Я отдал ему листок с адресами.
До гостиницы «Астория» было совсем близко. Огромное здание из серого камня выглядело мрачно. Витрины были доверху засыпаны песком и забиты досками. В темноте громоздился Исаакий. «Ну вот, — подумал я, — круг и замкнулся. Вот из этого окна мы смотрели на собор. Вот тут, на площади, сейчас заваленной сугробами, когда-то зеленел сквер…»

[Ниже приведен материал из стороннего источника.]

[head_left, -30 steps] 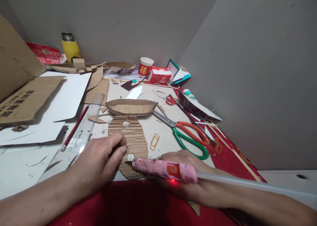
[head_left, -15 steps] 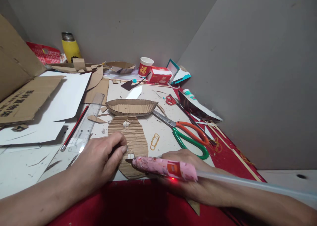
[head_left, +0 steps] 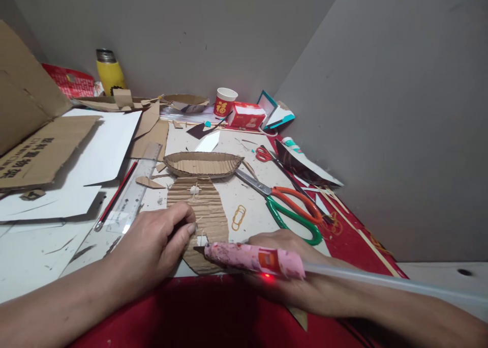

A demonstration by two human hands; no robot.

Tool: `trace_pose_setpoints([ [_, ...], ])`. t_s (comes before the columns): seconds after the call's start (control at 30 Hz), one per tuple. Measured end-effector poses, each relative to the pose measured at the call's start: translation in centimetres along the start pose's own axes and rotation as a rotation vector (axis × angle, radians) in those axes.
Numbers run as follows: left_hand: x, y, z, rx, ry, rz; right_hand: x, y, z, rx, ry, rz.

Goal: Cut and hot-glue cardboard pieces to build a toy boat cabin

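A pink glue gun (head_left: 236, 256) with a red switch, a glowing red light and a long clear glue stick (head_left: 373, 282) is held in my right hand (head_left: 290, 271); the gun hides most of the fingers. Its dark nozzle is beside a small white patch (head_left: 202, 241) on the corrugated cardboard piece (head_left: 213, 213). My left hand (head_left: 168, 236) rests at the left edge of that piece, thumb and forefinger closed together. What they pinch is hidden; a thin pale sliver shows by the fingertips. Farther up the piece is a second white blob (head_left: 194, 190) with thin strands.
Just beyond is a boat-shaped cardboard tray (head_left: 204, 164). Large scissors (head_left: 293, 203) and a yellow rubber band (head_left: 238, 218) lie to the right. A ruler (head_left: 133, 200) and red pencil (head_left: 116, 195) lie left. A paper cup (head_left: 224, 104) and yellow bottle (head_left: 110, 73) stand behind.
Hardly anything differs. Both hands and the glue gun keep their places over the cardboard; the whole view has shifted very slightly.
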State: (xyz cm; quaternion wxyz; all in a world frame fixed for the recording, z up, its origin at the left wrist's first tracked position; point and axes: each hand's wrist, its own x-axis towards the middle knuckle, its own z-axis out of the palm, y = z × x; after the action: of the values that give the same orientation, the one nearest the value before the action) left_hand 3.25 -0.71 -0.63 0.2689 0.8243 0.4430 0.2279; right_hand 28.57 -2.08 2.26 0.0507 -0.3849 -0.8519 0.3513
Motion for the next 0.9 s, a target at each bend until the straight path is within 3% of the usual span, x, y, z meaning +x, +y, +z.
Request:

Я протиснулся в узкий проход, оставшийся от двери, забитой досками. На меня пахнуло холодом и сыростью. Я огляделся. Где-то вдали, как лампада, горела коптилка. Я подошёл к огню. В нише, за столом, сидела женщина. Она была в шубе с поднятым воротником и повязана платком так, что лица её не было видно. Мне показалось странным спросить обычное: «Есть ли номера?» — и я спросил, можно ли мне устроиться недельки на две. Женщина отвечала медленно и устало, и голос её, доносившийся из глубины шубы и платков, звучал тускло и глухо.
Мне дали комнату на втором этаже. В темноте, ощупью, пробрался на второй этаж. В дали коридора показалась красноватая точка, и я услышал гулкие шаги по каменному полу. Скоро я поравнялся с высоким человеком в шубе внакидку. Он помог найти мой номер и быстро пошёл по коридору, прикрывая огонь ладонью.
Я открыл дверь, чиркнул спичкой и зажёг коптилку. Язычок коптящего пламени почти не давал света. Всё же я различил, что стою в большой комнате, и увидел двуспальную деревянную кровать. Это было почти всё, что мне хотелось сейчас увидеть. Я сел в кресло, стоящее у столика, и вынул из кармана маленькую фотографию. Поставил карточку на стол, прислонив её к чернильнице. При свете коптилки родное лицо казалось чужим. Потом подошёл к кровати. Одеяло и подушки были холодные и сырые. Стал раздеваться, коченея от холода, залез под одеяло и сверху укрылся полушубком.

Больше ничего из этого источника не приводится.